As for the comments on this piece, I went over to a community I'm a part of called ontd_p. As a member I can say that I'm really disgusted by some of the vile, bitter ,and passive-agressive comments about this piece. I would voice my opinion of it, but I'm afraid I might get railroaded for not agreeing with anyone there. It reminds me why I feel like no one will gain true equality without our community because people just want to bitch and mock without hearing anyone out.

Here are the comments:

http://community.livejournal.com/ontd_political/7632128.html?page=1#comments

Anyway what do you all think of the Opinion piece, and about the comments itself?
 
It was pretty whiny. The guy should find some friends who don't grade him based on his diversity quotient, and he should be less concerned about walking on eggshells. If he's not racist or sexist or transphobic or whatever, then he probably won't come off as racist or sexist or transphobic in any such discussions, and has nothing to worry about.

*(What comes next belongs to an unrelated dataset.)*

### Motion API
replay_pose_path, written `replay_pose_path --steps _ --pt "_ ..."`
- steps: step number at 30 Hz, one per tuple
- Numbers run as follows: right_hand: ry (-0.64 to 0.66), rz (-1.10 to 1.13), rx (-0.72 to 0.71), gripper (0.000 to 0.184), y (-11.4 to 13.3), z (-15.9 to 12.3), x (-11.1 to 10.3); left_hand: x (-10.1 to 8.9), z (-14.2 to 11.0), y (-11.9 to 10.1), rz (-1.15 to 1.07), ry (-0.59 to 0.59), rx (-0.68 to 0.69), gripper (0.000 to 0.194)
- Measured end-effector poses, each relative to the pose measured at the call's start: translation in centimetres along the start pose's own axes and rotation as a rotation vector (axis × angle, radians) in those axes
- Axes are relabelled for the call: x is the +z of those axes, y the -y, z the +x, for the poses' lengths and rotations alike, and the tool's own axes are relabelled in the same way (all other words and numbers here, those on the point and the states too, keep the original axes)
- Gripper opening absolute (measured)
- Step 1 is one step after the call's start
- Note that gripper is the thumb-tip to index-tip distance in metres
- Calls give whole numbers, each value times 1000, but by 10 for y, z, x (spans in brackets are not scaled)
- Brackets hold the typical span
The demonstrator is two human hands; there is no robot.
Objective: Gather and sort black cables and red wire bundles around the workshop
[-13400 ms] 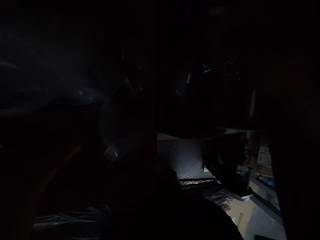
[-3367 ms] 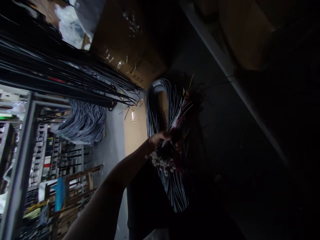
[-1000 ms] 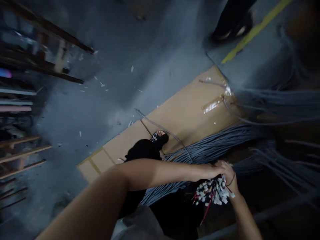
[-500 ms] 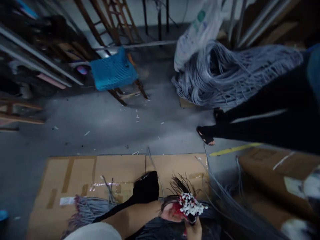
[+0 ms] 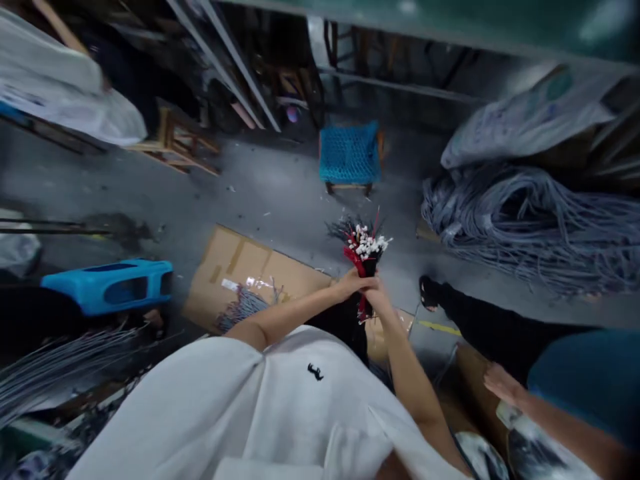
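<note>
A bundle of red and black wires with white connector ends (image 5: 367, 244) stands out in front of my body, white ends away from me. My left hand (image 5: 351, 284) is wrapped round it from the left. From the right, my right hand (image 5: 379, 298) closes on the same bundle just below. Red and black wire tails hang out under both hands. Thin dark strands fan out at the upper left of the bundle. Finger detail is small and partly blurred. Behind my left forearm, a bunch of grey cables (image 5: 243, 307) lies on a flattened cardboard sheet (image 5: 205, 297).
A stool with a blue woven cover (image 5: 349, 155) stands ahead. Coiled grey cables (image 5: 505, 207) and a white sack (image 5: 525, 123) are at the right. A co-worker in dark trousers (image 5: 480, 310) stands at my right. To the left are a blue plastic stool (image 5: 115, 283) and a seated person.
The bundle has risen from low over the cardboard to out in front of me, both hands still on it. My view has shifted, and my white shirt and a green edge above have appeared.
</note>
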State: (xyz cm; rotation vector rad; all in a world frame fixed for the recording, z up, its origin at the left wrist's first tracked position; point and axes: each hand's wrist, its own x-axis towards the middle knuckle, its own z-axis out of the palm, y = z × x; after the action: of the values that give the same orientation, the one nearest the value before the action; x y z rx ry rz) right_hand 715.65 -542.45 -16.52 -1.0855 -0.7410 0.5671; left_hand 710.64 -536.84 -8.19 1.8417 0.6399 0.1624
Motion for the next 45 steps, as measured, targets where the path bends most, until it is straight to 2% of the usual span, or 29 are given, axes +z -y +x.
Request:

But to answer his question, if he had a problem with the "tyranny of white men" line, then he should have said why he thought it was unfair and wrong. No need for melodrama.
 
If everyone could just treat each other like equals, this wouldn't be a problem. Some people feel they're above others because of the color of their skin, or their sexuality; in turn, some of those scorned people believe they're better because they had to suffer while everyone else had "privilege".

People are offended too easily and they're too quick to see malice in things that are intended only as observations, or comments that stem from pure ignorance. Instead of degrading and yelling at someone who said something that might be seen as homophobic, I usually try to figure out what their real intentions were in making the comment. In doing this, I almost always find they were simply trying to be humorous without realizing they were being offensive, or that they were simply ignorant as to why their comment might be portrayed as offensive. Every off-color comment someone says is not a personal attack on you.

It's good to try not to exclude others, whether it be because you believe they are less than you because they're a minority, or whether you believe they're more privileged than you because they're a majority.
 
Honestly, what I think is that people need to calm down.

He brought up the issue that if he wants to learn about, for instance, trans issues... he could get yelled at for not knowing it.

That ain't cool. If someone uses a slur against someone else purposefully, then by all means be angry, but if someone uses "tranny" without realizing it's offensive, or "hermaphrodite" instead of "intersex"... don't get mad. Just correct them and move on. Same goes for if someone's trying to learn; teach them, but don't be angry.
 
I'm down with the OP. It's something I've struggled with here on the boards and elsewhere. I constantly see comments along the lines of - "You will never understand because you're white and were raised in that world of privelege," and see my comments devalued in discussions about racism simply because of the color of my skin, by people who have no idea what stands I've taken against bigotry throughout my life.

Allow me to put the shoe on the other foot - I don't NEED to read the negative comments this missive recieved, because I know the exact tenor and semantic content of every one - they will be no more than what I expect of them.
 
What I see here is yet another useless article in The Advocate. One that creates more questions than it answers. I wish the people at Here Media would interact with the real world. If they did they'd be able to figure out these things for themselves.
 
I just don't get why the author of that article even worries about reaching out to those people. Extreme extremists are extreme!